With one of the most beautiful courtyards in summer (and winter!), popular French brasserie Poste wows crowds from the adjacent Verizon Center with succulent short ribs, steamy bowls of mussels and frites. Chef Dennis Marron’s Poste Roasts are so über popular, they’re available year-round, bringing large groups together to feast on whole suckling pig, goat or king salmon, accompanied by ingredients straight from Marron’s Chef’s Garden.
Adams Morgan is once again a legit dining destination because of Mintwood Place. Chef Cedric Maupillier takes regional ingredients and gives them a playful French twist. His beautiful and hearty dishes should be enjoyed with plenty of wine for best results, in a warm, glowing setting that’s good enough for the First Couple.
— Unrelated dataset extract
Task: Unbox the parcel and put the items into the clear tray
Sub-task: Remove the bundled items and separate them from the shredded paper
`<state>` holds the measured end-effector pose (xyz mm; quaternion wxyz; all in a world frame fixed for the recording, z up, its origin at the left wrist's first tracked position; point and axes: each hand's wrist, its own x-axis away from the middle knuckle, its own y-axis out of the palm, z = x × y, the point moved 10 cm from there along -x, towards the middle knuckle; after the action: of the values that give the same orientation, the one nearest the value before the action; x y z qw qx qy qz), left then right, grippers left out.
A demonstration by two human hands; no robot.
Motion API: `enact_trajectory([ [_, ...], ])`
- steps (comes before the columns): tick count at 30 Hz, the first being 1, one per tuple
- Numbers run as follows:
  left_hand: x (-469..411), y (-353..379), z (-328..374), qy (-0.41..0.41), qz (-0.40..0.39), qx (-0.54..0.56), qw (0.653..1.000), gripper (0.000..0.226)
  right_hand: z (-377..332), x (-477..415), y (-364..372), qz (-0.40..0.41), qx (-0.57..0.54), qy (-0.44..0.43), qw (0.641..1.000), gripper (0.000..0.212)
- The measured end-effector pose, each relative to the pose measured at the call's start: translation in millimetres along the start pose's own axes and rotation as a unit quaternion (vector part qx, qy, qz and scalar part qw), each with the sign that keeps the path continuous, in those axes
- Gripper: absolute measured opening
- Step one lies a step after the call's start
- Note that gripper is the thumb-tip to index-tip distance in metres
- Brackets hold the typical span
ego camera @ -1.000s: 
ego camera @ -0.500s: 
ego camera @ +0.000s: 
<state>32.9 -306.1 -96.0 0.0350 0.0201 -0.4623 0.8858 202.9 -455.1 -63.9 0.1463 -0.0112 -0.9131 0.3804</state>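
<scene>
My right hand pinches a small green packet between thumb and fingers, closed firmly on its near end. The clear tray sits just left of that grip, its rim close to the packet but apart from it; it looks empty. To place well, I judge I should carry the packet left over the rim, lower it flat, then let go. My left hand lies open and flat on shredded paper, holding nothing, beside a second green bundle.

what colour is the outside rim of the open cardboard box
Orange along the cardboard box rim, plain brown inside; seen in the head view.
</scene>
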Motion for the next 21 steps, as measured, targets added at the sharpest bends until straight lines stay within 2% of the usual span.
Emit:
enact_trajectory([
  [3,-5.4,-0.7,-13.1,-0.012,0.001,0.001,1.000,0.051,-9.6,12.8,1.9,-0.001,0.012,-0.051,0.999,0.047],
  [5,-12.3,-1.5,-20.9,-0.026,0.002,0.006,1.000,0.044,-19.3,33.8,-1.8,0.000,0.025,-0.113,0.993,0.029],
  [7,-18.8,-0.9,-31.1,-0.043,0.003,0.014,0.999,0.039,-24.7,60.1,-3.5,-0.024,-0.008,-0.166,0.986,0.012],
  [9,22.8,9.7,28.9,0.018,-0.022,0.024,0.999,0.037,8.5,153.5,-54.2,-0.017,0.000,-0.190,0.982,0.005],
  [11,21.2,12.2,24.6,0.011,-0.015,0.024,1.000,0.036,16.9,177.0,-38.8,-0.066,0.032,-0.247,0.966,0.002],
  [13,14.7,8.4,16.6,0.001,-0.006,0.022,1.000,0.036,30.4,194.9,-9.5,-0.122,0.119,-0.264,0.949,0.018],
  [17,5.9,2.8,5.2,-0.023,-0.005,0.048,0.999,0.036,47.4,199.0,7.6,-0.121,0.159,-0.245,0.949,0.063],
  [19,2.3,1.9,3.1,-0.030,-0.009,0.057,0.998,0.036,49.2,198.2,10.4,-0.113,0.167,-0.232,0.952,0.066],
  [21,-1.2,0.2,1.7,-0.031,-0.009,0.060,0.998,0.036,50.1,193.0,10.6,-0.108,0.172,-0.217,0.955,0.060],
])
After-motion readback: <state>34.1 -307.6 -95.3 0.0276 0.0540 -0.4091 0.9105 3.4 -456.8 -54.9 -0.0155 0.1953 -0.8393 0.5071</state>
In the young and gritty Atlas District, dine like a boss at Boundary Road, which became the toughest reservation in town after the President himself showed up to sample its creations, such as the famous foie gras torchon peanut butter and jelly. Get there in style once the D.C. Streetcarbegins operating.
New renovations, including a 30-foot-long wall made of beans, give a clue to the homespun flavor at Capitol Hill eatery Art and Soul, which earns high marks for Southern fare with flair. Chef Art Smith marries simple ingredients to create dreamy classics like chicken and dumplings and shrimp and grits, which could be the highlight of your entire trip.
Blink and you might miss 1905 Bistro & Bar, but that’s how locals prefer this hidden gem in Shaw. Chef Joel Hatton works sumptuous magic into every dish in an Old World setting that feels like New Orleans at the turn of the century. Muted whispers of truffles, honey butter and pork loin will surely bring a flush to your cheeks.